I couldn't believe my ears. The difference in our situations was that I wasn't married with kids. “You're not serious?”
“I am.” She continued jokingly. “I would consider disregarding my husband and kids for a few hours to be with him.”
“Did you?”
“No,” she looked away shyly, “I said I would.”
“Whoa.” Last I heard, Marcus was the best thing since the invention of the telephone. “What does he look like?”
“Tall, slim but not skinny, brown skin and brown eyes.” She smiled. “He's just handsome. I think he's mixed with a little bit of something because of the texture of his goatee, and he has no naps in his new growth.”
“What else?”
“His name is Derek.” She blushed. “He's so much of everything.”
“Like?” I wasn't about to be left hanging.
“He's one of those thugged-out looking ones, which you know I really don't go for.”
“Yeah?” I was interested. “Tell me more.”
“He lives in Sean John, FUBU, Rocawear, sneakers, boots, and all that type of stuff.” She paused. “But when he opens his mouth, he makes more sense than the professor.” She continued. “The university had a talent show to raise money for the tsunami victims last week, and he was in it.”
“Doing what?” I chuckled.
“He rapped.” She got excited. “He was so damn good.”
“Really?”
She spoke intensely. “It turned me on so much.”
“Him rapping?” I asked.
“Yeah, it's hard to explain.”
“Well, try, because I have to hear this.”
“It was the way he held the mic, the way he pronounced words, his flow, and his message.”
“What was the message?” I asked.
“The song was called ‘Father Figure
.
' It was basically about how black men should raise the bar on their own, by striving to expect more from themselves. Not just black men with kids, but all of them should work at becoming someone a child could follow. The other part of it was for women, mainly black women. When choosing a mate, she should measure more than the inches between his legs. She should measure his manhood; the qualities that would make him a good father to her children.”
“All of this and I bet he has an itsy bitsy teeny weeny.”
She said, “You've missed the whole damn point.”
“I got the whole damn point.” I laughed. “I'm just messing with you.”
“What's the message then?” she asked.
“Derek doesn't have much in the meat department. However, he'll make a wonderful father.” I laughed. “I'm just kidding.
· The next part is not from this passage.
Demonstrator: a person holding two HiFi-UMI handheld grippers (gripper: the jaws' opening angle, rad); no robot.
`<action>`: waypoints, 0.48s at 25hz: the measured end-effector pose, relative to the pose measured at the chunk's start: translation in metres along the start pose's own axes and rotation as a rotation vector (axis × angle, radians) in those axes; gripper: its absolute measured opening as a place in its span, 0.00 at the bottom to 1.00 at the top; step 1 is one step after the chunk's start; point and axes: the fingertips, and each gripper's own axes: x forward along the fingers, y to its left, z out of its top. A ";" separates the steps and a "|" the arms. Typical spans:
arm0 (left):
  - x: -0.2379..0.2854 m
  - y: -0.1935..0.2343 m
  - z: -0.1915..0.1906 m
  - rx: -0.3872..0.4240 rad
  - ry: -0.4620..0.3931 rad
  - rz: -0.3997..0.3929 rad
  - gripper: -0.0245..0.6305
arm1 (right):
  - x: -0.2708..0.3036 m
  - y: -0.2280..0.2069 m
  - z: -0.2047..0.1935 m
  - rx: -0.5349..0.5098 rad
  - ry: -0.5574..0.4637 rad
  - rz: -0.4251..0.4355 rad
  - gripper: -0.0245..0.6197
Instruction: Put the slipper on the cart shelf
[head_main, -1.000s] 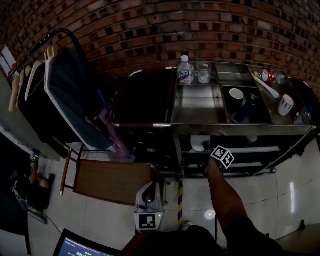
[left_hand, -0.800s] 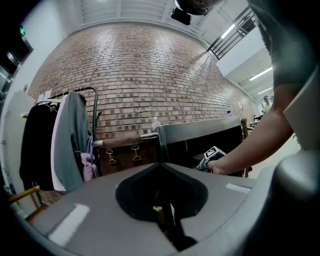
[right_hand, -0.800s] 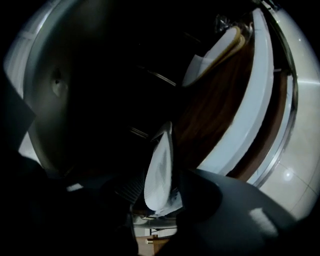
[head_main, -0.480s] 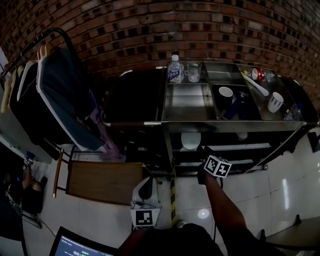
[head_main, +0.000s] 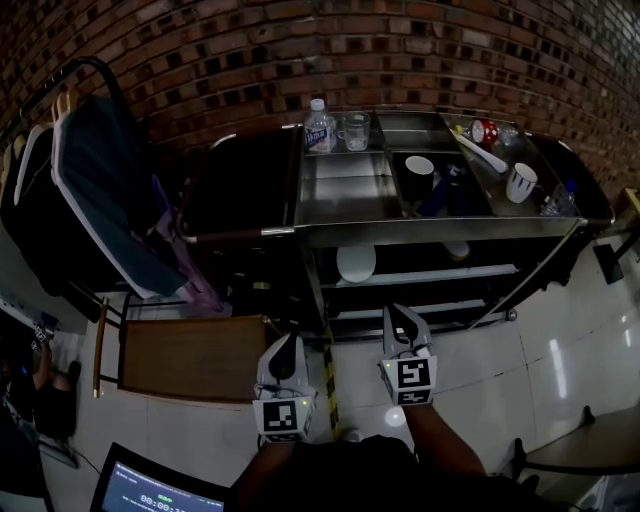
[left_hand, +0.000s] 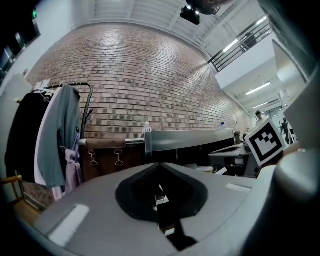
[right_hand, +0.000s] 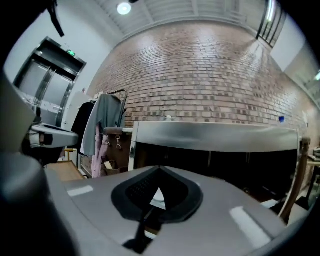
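Placement looks finished from where we stand: a pale rounded shape that we take for the slipper (head_main: 356, 263) lies on the cart shelf (head_main: 440, 274), the first level under the steel top of the cart (head_main: 430, 231), near the left upright. It appears fully carried by the shelf, which we judge is why nothing needs to hold it.

The right gripper (head_main: 401, 322) hangs low in front of the cart over the tiled floor (head_main: 520, 360). Its jaws are pressed together with nothing between them, and its own view shows only the closed pads with the cart front and the brick wall (head_main: 300, 50) beyond. The left gripper (head_main: 284, 352) is held alongside it, just as low, jaws likewise together and empty. We read both claws, closed and near our body, as a resting pose, clear of the cart so nothing gets knocked.

From the right claw the slipper lies ahead and a little to the left, well apart from the tips, with open floor and the lower shelves between them. The left claw is even farther off, below and left of it in the head view
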 end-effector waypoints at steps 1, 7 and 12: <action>0.000 -0.002 0.001 -0.003 -0.003 -0.002 0.06 | -0.007 0.003 0.004 -0.019 -0.014 -0.003 0.04; -0.003 -0.013 -0.004 -0.015 -0.011 -0.017 0.06 | -0.036 0.020 -0.003 -0.053 0.002 0.012 0.04; -0.008 -0.022 0.005 -0.015 -0.028 -0.032 0.06 | -0.045 0.026 -0.001 -0.092 0.001 0.019 0.04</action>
I got the message, Toni.”
“Don't talk about my friend like that.” She pretended to frown. “Apologize for that teeny weeny shit.”
“Who's to say that it's not true?” I pulled her toward me. “I'm sure that your friend is working with something.”
“I hope so because—”
“Excuse me?” I butted in. “You're a married woman, ma'am.”
“I know this.” Then she added, “But on Friday, Derek and I started working on a project together.”
“Alone?”
“Yeah.” She shrugged her shoulders. “Well, we were supposed to be working in groups of threes, but he and I teamed up and no one else came over, so we're the only ones in our group.”
“Wow.” I didn't like the sound of it. “I know that he's supposed to be good-looking and all, but I don't know if this is a good idea. You're inviting trouble to your front door.”
“Relax,” Toni hurried to explain. “I just need someone to talk to.” She swirled her drink around and the ice clinked against the glass.
“Talk to
me.
” I giggled. “What am I, chopped liver?”
“I'm not forgetting about talking to you, but I'm not talking about talking like that,” she finished in a cheerless tone. “I need male companionship, a guy to talk to.”
“Marcus,” I reminded her. “What about Marcus?”
“Please.” She swallowed what was left in her glass. “We can't agree on anything. The only times we get along is in front of folks.” Toni turned to face me head-on. “Plus nowadays, all he talks about is how much he wants us to get into the swinging scene.”
“What?” My mouth dropped. “I thought you all were through thinking about that.”
“I thought so, too, but apparently I was wrong.” She grimaced and rolled her eyes. “How in the hell is that supposed to make me feel? It's like he's not satisfied with me.”
“I cannot believe him.” I was truly astonished. “Why?”
“No clue.”
“Well, Toni, you were wrong for entertaining the thought to begin with,” I said. “He spoon fed you this bullshit, and now you're considering eating the whole enchilada.”